2009 – The ePrivacy Directive is updated with more granular requirements. The significant part is Recital 66, which specifically mentions 3rd party data collection and the need for individual consent (the actual language below). The deadline of May 25, 2011 for each country to have laws which address the issues including in the Directive is set.
2010 – The Article 29 working group offers infamous ‘opt-in’ opinion when interpreting Article 66. Section 4.1.2 is the sticky part, where they express the opinion that current ‘opt-out’ mechanisms are not sufficient for collecting individual users’ consent.

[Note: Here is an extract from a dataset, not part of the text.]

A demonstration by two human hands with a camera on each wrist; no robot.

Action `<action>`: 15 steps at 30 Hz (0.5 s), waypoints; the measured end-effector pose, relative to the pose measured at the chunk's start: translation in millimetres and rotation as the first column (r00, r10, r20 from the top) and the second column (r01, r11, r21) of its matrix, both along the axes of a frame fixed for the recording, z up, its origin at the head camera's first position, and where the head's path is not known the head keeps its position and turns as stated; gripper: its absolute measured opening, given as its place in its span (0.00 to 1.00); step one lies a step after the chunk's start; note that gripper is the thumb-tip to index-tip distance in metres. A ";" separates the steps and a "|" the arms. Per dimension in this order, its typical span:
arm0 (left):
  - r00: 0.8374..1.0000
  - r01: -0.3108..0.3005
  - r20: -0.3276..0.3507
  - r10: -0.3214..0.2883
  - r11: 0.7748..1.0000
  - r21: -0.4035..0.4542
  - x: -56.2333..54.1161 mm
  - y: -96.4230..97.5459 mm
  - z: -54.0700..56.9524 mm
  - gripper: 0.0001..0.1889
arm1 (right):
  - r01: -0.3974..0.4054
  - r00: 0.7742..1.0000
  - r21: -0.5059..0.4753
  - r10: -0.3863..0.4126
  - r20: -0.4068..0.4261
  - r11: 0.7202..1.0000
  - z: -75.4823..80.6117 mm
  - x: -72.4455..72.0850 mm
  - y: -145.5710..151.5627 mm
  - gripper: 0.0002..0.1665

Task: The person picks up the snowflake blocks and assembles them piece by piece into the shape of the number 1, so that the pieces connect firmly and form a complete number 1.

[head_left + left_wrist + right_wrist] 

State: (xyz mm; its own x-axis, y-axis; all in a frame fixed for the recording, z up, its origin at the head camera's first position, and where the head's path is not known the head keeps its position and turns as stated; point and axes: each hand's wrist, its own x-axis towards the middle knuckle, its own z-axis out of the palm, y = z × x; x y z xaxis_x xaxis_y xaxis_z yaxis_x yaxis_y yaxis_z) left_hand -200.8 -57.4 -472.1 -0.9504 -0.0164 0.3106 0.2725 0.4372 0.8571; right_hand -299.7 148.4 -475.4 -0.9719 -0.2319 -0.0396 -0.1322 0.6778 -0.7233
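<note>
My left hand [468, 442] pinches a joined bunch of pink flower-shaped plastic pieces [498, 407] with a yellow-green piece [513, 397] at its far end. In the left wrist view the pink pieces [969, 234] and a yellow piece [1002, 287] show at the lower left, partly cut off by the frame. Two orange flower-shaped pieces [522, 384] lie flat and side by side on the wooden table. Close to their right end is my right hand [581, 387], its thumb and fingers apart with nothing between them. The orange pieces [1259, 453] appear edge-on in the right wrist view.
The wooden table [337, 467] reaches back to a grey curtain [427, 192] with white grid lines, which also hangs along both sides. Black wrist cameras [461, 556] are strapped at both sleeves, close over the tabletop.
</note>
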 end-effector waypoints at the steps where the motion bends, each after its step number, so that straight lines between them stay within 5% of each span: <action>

Great resource for more EU privacy information: http://ec.europa.eu/justice/policies/privacy/index_en.htm
 This is the actual language of Recital 66
(66) Third parties may wish to store information on the equipment of a user, or gain access to information already stored, for a number of purposes, ranging from the legitimate (such as certain types of cookies) to those involving unwarranted intrusion into the private sphere (such as spyware or viruses). It is therefore of paramount importance that users be provided with clear and comprehensive information when engaging in any activity which could result in such storage or gaining of access. The methods of providing information and offering the right to refuse should be as user-friendly as possible. Exceptions to the obligation to provide information and offer the right to refuse should be limited to those situations where the technical storage or access is strictly necessary for the legitimate purpose of enabling the use of a specific service explicitly requested by the subscriber or user. Where it is technically possible and effective, in accordance with the relevant provisions of Directive 95/46/EC, the user’s consent to processing may be expressed by using the appropriate settings of a browser or other application. The enforcement of these requirements should be made more effective by way of enhanced powers granted to the relevant national authorities.